Updating alberta corporation Sites en espanol de cyberchats
We will check the status of the corporation to make sure that only the one return is outstanding.
The cost will be with no changes or .85 with changes.
Not only is it expected that ABULCs will have immediate popularity for those seeking to incorporate new hybrid entities, but also that many NSULCs may convert themselves to ABULCs by continuing under the ABCA. Practitioners should note that the shareholder liability provisions for ABULCs are different from those that apply to NSULCs.
While the relatively low tax rates enjoyed in the province of Alberta (note also that there are no provincial capital or sales taxes of general application), the strong business community and levels of commerce in Alberta and the high administrative and incorporation fees charged under the NSCA are expected to fuel the demand for ABULCs, many consider that ABULCs may be preferred over NSULCs because of the differences between the governing statutes. NSULC shareholders have unlimited liability to the creditors on the wind-up of an NSULC if the assets are insufficient to pay its debts and liabilities on dissolution.
We can email you an e-invoice – just click on the link to pay it.
Once payment is received, we will complete the return and email back to you a proof of filing.
If you get in the habit of papering meetings right away and keeping your corporate records up to date, it really will not be as onerous as you might think.

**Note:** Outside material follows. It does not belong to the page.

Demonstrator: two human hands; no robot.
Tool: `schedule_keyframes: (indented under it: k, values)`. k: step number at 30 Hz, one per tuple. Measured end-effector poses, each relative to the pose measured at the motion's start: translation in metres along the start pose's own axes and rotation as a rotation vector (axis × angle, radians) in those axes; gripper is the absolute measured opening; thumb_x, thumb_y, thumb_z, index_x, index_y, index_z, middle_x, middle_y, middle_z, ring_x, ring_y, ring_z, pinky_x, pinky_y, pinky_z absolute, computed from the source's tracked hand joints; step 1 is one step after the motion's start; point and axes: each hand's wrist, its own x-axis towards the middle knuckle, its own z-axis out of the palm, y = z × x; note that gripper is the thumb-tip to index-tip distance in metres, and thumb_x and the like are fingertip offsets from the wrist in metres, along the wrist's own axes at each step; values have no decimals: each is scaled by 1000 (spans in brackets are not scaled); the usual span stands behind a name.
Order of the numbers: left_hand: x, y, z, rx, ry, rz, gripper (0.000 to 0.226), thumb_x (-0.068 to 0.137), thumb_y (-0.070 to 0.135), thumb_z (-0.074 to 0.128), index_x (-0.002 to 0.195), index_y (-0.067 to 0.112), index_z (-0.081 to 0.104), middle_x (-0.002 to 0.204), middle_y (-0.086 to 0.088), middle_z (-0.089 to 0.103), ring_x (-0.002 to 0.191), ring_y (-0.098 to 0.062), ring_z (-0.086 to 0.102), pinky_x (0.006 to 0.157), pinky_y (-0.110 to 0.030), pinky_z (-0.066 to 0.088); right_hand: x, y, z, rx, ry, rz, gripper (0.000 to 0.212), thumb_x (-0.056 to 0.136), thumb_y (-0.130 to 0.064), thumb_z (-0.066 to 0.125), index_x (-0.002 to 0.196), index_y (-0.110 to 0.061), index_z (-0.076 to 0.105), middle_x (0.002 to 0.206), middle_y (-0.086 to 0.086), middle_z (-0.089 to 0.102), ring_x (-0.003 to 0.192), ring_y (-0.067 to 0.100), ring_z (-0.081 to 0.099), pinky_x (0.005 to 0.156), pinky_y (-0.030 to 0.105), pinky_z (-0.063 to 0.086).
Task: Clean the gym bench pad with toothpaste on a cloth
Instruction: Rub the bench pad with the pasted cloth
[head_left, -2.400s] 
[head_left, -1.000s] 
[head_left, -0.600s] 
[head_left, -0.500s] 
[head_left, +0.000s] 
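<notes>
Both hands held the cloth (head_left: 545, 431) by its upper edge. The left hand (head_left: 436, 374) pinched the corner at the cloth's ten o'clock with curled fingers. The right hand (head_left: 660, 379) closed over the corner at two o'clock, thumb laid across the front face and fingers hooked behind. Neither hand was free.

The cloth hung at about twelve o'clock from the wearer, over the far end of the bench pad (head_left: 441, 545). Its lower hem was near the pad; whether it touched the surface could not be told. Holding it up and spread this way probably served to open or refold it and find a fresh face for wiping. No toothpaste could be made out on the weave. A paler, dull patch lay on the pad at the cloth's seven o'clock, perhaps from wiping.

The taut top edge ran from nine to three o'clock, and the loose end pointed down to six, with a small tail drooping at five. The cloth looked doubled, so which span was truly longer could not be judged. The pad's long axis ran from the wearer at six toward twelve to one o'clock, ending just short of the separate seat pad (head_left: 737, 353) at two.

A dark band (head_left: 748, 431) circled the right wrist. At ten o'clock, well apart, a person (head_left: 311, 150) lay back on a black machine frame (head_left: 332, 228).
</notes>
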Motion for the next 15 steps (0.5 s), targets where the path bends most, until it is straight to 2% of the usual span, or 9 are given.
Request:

This article was originally published in Blakes Bulletin on Cross-Border Tax - May 2005 Article by Doug Richardson and Wanda Rumball, 2005, Blake, Cassels & Graydon LLP Amendments to the Business Corporations Act (Alberta) (the ABCA) providing for the incorporation of unlimited liability corporations are now law.
The introduction of the Alberta unlimited liability corporation (the ABULC) has been anticipated by practitioners for some time.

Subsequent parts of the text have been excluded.